| Problem details |
Nothing after the line containing "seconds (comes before" belongs in the answer; write out exactly every line from the start of the material up to it, including it.

| Recorded information |
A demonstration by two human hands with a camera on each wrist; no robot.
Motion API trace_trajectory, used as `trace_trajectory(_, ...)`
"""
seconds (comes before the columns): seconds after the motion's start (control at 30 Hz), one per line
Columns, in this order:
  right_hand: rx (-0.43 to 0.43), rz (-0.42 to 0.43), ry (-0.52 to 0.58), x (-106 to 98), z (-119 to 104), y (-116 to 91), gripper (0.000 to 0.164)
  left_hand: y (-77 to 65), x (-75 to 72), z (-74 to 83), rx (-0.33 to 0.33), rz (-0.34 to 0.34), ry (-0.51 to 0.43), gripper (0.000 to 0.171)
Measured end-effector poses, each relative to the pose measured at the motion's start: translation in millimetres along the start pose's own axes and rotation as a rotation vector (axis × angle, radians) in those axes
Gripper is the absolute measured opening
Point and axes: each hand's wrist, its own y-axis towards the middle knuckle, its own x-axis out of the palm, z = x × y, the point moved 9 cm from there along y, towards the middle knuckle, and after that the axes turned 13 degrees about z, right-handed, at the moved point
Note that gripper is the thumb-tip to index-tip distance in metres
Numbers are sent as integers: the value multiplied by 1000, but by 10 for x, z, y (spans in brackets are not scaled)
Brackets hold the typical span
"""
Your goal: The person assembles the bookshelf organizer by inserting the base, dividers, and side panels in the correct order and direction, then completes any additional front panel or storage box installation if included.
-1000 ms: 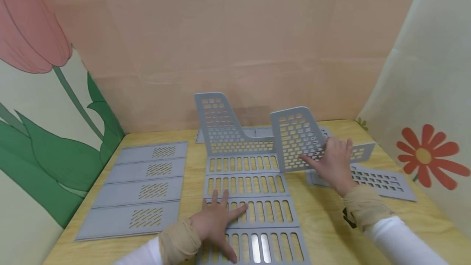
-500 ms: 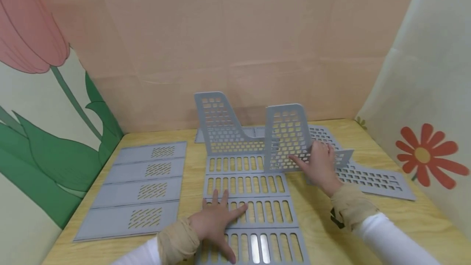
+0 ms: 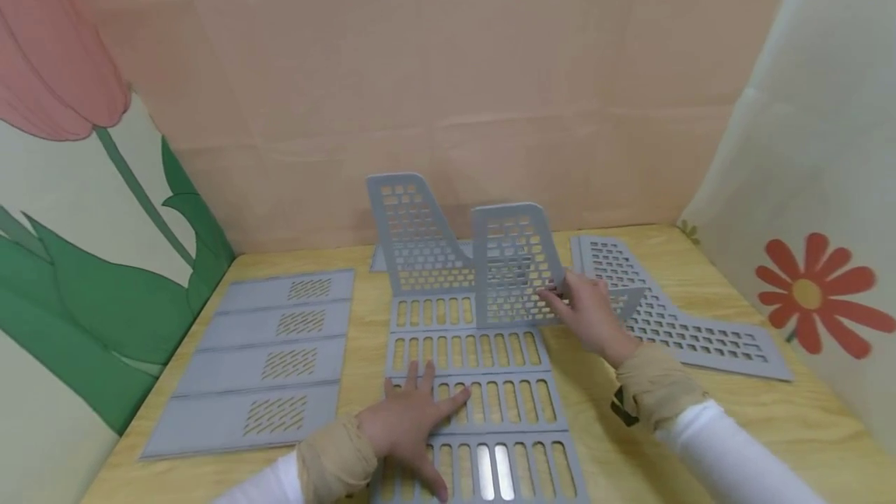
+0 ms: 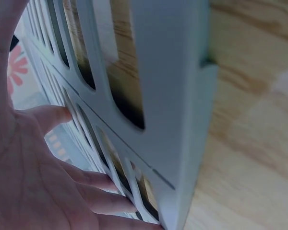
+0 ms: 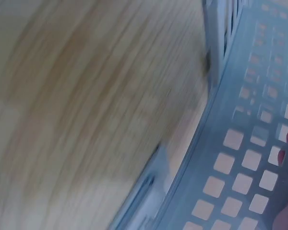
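While a grey upright side panel with a grid of rectangular holes [image 3: 516,286] is pinched by the right hand [image 3: 591,313], a long grey slotted base panel [image 3: 483,374] is pressed flat by the left hand [image 3: 406,426]. Hands well apart. Left: fingers spread, base panel touched by the fingertips in the wrist view, nothing gripped. Right: sloping edge of the side panel clamped, thumb seen on the near face.

Held side panel is kept upright over the far end of the base, right half; its tall part is turned toward the left, its low tail passed behind the hand to the right. Contact between its lower edge and the base cannot be told.

Behind it, a matching grey perforated L-shaped panel [image 3: 423,255] is stood along the base's far edge, partly covered by the held one. How it is fixed cannot be seen.

To the right, grey perforated L-shaped plates [image 3: 665,317] are laid flat. To the left, a grey four-section folding sheet with diagonal slits [image 3: 231,364] is laid flat, apart from the base. All of it is carried by a pale wood-grain table [image 3: 602,418], backed by a peach-coloured sheet [image 3: 448,84].
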Motion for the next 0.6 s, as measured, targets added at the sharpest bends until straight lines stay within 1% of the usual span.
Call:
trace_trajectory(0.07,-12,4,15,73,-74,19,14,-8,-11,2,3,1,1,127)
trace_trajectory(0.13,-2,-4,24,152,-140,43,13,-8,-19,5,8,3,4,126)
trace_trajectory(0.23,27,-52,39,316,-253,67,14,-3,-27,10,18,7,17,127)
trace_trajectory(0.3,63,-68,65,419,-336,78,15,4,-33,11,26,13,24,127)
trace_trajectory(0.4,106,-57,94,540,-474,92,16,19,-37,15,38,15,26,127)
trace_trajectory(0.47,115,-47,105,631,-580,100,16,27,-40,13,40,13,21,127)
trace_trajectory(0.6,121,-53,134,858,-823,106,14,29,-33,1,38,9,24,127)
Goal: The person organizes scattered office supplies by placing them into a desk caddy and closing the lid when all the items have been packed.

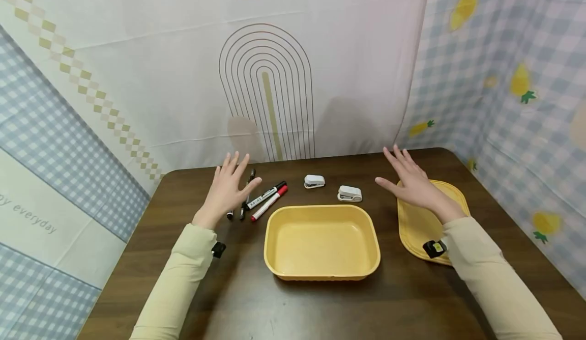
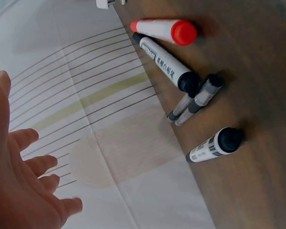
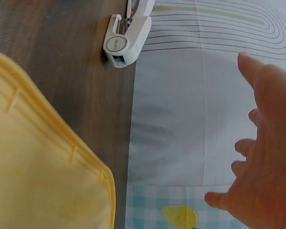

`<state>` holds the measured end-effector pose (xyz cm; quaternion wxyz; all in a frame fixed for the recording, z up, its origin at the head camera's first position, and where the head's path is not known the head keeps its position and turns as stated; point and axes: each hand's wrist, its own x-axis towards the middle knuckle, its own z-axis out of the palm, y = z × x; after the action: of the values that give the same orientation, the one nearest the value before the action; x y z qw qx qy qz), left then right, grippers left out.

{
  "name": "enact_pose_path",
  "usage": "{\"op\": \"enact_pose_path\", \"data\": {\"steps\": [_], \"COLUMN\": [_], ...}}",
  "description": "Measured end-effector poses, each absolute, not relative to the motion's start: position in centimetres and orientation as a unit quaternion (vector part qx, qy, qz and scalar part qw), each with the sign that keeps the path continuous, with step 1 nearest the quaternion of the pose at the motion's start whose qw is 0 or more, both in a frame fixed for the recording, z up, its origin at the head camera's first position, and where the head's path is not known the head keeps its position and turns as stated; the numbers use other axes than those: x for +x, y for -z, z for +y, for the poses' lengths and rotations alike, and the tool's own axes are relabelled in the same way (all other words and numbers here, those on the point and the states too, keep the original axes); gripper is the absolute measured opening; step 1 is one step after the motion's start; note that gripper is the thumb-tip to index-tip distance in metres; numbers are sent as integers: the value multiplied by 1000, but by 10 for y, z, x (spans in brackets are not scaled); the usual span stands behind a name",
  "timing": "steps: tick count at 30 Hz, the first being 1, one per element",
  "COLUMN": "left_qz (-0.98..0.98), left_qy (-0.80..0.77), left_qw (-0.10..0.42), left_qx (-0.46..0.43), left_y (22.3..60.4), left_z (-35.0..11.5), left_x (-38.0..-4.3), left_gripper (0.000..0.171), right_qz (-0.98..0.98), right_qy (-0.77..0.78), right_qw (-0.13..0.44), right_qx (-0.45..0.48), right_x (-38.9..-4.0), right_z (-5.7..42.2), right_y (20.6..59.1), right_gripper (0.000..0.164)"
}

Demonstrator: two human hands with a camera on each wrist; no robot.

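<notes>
Both hands are raised with fingers spread and hold nothing. The left hand (image 1: 226, 190) is nearest several pens and markers at the left of the table. Among these lie a red-capped marker (image 1: 269, 203), a black-capped whiteboard marker (image 1: 266, 195) and a black-capped white marker (image 2: 214, 146). Two slim pens (image 2: 196, 101) lie close together in the left wrist view. Over the yellow lid (image 1: 421, 223) hovers the right hand (image 1: 414, 185). Between the hands stands a yellow bin (image 1: 322, 243) with nothing in it. Behind it sit two white staplers, the left one (image 1: 314, 181) and the right one (image 1: 350, 194).
A dark wooden table (image 1: 256, 309) bears all these things. Its far edge meets a hanging white cloth (image 1: 357, 50) with printed arches. Checked cloth (image 1: 517, 141) with pineapples hangs along the right side.
</notes>
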<state>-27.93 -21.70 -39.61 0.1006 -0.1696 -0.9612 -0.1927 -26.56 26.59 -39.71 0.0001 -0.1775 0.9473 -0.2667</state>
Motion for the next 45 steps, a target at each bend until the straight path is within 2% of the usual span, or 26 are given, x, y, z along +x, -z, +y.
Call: {"op": "enact_pose_path", "data": {"steps": [9, 17, 22, 39, 45], "left_qz": [-935, -901, -892, -874, -871], "left_qy": [262, 323, 339, 344, 331], "left_qw": [68, 23, -8, -69, -96], "left_qx": [-230, -287, -297, -336, -352], "left_y": [406, 422, 431, 450, 449], "left_z": [-223, -225, -224, -219, -221], "left_x": [-260, -237, -223, -208, -208], "left_gripper": [85, 97, 105, 109, 102], "right_qz": [928, 906, 894, 881, 876], "right_qy": [307, 325, 329, 332, 338], "right_qw": [35, 97, 115, 148, 164], "right_qx": [-210, -253, -283, -302, -302], "right_x": [-247, -223, -212, -209, -211], "right_z": [270, 263, 258, 258, 253], "right_y": [407, 425, 436, 450, 452], "right_gripper": [92, 109, 117, 112, 107]}}
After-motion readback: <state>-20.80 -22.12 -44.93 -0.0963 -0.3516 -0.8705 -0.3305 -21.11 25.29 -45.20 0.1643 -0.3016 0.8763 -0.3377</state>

| Final answer |
A demonstration by two human hands with a camera on each wrist; no robot.
Motion API trace_trajectory, used as `trace_trajectory(_, ...)`
"""
seconds (comes before the columns): seconds after the motion's start (control at 30 Hz), one per line

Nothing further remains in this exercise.